● TASK DETAILS: Line count for the string "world": state how many lines in the records below hold it, giving only the number.
- - -
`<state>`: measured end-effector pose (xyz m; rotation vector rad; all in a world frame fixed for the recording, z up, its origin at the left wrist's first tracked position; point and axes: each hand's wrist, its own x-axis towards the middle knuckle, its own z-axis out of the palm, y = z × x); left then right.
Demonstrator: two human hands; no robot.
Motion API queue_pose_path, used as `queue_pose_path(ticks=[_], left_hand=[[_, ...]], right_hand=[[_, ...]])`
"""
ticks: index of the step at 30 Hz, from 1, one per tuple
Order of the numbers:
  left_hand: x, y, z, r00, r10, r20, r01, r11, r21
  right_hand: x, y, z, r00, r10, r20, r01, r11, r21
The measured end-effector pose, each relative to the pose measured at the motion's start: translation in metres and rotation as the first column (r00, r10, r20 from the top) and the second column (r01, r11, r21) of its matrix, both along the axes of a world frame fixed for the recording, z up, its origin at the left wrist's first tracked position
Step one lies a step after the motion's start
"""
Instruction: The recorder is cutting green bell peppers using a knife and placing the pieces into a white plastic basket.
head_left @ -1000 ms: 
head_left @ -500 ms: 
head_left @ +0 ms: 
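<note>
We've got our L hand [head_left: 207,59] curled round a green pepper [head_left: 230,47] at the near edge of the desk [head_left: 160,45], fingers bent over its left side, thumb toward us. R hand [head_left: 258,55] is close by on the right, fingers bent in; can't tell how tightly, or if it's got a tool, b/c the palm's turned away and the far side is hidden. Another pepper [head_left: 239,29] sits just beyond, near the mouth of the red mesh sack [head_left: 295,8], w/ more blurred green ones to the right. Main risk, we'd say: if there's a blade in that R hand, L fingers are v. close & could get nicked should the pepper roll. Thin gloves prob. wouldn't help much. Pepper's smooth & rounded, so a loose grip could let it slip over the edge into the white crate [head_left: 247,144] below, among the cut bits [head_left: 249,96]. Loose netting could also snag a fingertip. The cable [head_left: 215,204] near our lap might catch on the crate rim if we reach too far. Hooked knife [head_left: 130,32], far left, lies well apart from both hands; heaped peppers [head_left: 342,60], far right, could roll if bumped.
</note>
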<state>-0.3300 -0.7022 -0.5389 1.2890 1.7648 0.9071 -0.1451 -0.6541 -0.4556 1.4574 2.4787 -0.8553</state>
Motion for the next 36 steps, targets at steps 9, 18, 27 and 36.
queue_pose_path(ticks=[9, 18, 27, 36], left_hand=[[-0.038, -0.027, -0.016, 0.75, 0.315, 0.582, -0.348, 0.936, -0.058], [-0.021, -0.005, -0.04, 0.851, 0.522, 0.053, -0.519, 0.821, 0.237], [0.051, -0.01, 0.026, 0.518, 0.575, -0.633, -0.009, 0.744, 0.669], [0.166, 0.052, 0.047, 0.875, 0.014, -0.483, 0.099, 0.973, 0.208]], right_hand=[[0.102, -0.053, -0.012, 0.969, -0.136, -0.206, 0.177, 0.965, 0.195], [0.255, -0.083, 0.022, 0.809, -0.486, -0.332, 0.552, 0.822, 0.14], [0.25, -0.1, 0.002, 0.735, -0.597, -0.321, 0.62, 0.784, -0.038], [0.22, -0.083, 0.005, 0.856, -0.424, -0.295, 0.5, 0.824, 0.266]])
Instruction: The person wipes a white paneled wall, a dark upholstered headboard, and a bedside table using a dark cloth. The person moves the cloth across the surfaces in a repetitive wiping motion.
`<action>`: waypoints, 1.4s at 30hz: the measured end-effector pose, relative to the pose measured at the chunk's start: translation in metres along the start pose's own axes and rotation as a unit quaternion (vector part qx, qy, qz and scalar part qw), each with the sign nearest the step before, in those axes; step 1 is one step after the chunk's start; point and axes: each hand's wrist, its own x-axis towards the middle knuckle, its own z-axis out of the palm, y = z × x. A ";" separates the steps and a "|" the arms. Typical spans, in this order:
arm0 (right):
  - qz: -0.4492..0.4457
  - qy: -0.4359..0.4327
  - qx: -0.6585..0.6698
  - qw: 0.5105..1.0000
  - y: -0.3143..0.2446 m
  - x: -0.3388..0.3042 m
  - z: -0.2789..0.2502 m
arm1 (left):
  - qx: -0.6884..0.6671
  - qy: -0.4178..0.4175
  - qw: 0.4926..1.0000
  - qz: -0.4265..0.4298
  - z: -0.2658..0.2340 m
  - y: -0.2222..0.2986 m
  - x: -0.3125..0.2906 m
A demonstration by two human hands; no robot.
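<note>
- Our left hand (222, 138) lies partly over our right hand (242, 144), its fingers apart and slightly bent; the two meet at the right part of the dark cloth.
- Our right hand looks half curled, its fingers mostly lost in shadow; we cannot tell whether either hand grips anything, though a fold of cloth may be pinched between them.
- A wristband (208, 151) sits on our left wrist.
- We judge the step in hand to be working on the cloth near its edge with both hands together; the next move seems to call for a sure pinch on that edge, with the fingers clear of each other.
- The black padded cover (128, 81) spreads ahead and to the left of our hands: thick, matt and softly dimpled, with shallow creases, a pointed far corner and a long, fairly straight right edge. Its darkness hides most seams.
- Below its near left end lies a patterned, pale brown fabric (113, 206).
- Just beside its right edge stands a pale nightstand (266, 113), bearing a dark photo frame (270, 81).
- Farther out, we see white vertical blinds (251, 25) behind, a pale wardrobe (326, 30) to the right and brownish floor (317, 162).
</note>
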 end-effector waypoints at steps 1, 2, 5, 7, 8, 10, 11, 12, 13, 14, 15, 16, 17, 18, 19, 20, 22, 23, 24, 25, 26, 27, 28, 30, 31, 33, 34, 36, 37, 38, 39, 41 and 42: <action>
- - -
● TASK SOLUTION: 2